**Exercise:** Retype, word for word, every line from the one holding "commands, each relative" through the one holding "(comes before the" in the entries below, both included, and only those lines.

Stored records:
=====
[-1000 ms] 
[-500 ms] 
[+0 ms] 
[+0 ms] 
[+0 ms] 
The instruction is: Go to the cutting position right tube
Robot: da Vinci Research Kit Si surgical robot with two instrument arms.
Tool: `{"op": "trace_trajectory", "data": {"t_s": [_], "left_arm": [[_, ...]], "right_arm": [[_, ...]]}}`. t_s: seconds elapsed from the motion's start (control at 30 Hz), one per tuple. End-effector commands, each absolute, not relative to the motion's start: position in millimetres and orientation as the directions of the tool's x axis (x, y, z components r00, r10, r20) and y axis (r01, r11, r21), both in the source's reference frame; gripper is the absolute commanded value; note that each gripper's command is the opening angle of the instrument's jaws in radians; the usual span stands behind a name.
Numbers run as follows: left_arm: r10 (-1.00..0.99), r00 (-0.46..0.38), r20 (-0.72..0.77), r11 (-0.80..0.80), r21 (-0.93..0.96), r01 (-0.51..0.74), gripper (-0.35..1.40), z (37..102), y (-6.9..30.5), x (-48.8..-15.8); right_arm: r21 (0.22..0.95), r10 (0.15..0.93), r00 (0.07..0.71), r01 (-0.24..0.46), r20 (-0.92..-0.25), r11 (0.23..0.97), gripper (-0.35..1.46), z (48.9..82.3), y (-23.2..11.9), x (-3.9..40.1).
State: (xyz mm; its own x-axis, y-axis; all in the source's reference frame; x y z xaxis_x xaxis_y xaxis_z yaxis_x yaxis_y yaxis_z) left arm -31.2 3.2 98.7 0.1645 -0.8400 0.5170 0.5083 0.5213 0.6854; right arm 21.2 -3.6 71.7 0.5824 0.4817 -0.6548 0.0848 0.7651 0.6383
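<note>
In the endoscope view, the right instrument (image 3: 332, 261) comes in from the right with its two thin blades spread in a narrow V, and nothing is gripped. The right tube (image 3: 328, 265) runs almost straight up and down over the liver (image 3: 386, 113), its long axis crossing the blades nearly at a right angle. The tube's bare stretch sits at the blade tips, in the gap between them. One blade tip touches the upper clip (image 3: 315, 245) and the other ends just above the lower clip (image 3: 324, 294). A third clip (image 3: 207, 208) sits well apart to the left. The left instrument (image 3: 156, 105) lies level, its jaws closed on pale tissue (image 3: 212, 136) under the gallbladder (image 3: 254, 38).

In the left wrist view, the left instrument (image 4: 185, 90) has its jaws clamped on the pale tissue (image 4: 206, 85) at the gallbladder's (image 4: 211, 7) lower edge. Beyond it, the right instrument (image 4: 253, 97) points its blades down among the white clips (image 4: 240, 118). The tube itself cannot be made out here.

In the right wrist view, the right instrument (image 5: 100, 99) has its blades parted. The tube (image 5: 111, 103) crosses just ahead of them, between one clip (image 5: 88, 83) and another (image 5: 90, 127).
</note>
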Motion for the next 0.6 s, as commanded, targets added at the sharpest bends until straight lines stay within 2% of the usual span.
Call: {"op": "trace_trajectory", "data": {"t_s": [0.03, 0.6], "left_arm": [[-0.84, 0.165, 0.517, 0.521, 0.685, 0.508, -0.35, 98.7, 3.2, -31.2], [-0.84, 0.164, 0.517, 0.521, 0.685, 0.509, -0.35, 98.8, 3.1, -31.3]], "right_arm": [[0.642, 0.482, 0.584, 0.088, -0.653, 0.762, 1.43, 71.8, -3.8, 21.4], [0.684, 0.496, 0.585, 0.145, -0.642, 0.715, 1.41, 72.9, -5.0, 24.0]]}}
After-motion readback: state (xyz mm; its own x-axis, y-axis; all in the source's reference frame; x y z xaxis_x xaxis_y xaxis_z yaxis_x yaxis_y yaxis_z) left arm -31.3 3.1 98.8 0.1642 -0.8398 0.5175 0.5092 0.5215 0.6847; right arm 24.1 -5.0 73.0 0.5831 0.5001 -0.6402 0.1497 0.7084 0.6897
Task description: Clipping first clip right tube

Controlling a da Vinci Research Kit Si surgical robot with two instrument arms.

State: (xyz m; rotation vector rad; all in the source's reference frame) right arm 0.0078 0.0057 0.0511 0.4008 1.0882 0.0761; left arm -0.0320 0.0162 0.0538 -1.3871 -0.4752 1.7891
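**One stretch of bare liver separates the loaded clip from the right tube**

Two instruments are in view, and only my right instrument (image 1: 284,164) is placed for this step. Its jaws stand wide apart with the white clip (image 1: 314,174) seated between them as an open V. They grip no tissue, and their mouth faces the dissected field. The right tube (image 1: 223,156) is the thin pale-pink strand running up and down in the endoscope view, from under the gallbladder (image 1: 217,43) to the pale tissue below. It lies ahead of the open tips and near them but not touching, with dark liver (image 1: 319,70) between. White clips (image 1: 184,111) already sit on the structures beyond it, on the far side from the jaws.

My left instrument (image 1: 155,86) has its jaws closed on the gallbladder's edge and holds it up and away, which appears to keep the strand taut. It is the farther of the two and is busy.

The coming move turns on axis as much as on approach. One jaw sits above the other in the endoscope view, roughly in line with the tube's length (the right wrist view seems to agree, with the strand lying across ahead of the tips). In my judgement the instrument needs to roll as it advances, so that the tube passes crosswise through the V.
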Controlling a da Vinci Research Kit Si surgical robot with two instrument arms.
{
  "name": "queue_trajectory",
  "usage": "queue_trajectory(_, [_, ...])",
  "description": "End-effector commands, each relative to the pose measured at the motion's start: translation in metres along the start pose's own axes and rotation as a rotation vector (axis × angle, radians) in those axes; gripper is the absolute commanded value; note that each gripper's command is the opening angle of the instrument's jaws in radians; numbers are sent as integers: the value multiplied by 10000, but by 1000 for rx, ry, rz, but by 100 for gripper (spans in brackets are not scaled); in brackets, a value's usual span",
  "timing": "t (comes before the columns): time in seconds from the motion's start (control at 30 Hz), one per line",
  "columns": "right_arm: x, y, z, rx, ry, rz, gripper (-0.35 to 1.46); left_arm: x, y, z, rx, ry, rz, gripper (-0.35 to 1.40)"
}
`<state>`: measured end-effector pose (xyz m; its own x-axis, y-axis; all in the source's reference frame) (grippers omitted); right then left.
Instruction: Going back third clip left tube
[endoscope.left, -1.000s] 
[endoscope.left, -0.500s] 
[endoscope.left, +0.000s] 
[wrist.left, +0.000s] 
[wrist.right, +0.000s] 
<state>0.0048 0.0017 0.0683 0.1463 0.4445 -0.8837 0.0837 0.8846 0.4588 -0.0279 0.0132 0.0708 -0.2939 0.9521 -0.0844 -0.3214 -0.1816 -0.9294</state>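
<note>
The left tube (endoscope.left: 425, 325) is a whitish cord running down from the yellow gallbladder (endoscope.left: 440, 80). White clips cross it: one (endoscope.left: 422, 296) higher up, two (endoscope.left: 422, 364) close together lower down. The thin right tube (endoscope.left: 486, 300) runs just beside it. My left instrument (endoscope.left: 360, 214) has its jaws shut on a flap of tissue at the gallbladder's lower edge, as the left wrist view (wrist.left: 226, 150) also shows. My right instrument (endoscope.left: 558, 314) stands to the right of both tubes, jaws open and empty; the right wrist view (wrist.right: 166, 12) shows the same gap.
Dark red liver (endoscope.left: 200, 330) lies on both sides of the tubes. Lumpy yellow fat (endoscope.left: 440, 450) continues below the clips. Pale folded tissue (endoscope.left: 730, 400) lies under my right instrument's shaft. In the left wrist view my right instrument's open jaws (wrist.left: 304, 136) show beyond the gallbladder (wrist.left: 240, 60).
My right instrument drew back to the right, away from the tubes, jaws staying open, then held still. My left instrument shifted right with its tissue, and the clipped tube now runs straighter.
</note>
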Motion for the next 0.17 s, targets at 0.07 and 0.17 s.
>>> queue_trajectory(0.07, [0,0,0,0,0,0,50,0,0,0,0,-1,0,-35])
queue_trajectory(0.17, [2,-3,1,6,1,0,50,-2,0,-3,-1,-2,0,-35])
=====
**Expected answer:**
  "description": "End-effector commands, each relative to the pose measured at the motion's start: translation in metres along the start pose's own axes and rotation as a rotation vector (axis × angle, radians) in those axes; gripper is the absolute commanded value; note that each gripper's command is the opening angle of the instrument's jaws in radians; numbers are sent as integers: the value multiplied by 10000, but by 1000 for rx, ry, rz, but by 100 for gripper (spans in brackets are not scaled); in brackets, a value's usual span",
  "timing": "t (comes before the columns): time in seconds from the motion's start (control at 30 Hz), one per line",

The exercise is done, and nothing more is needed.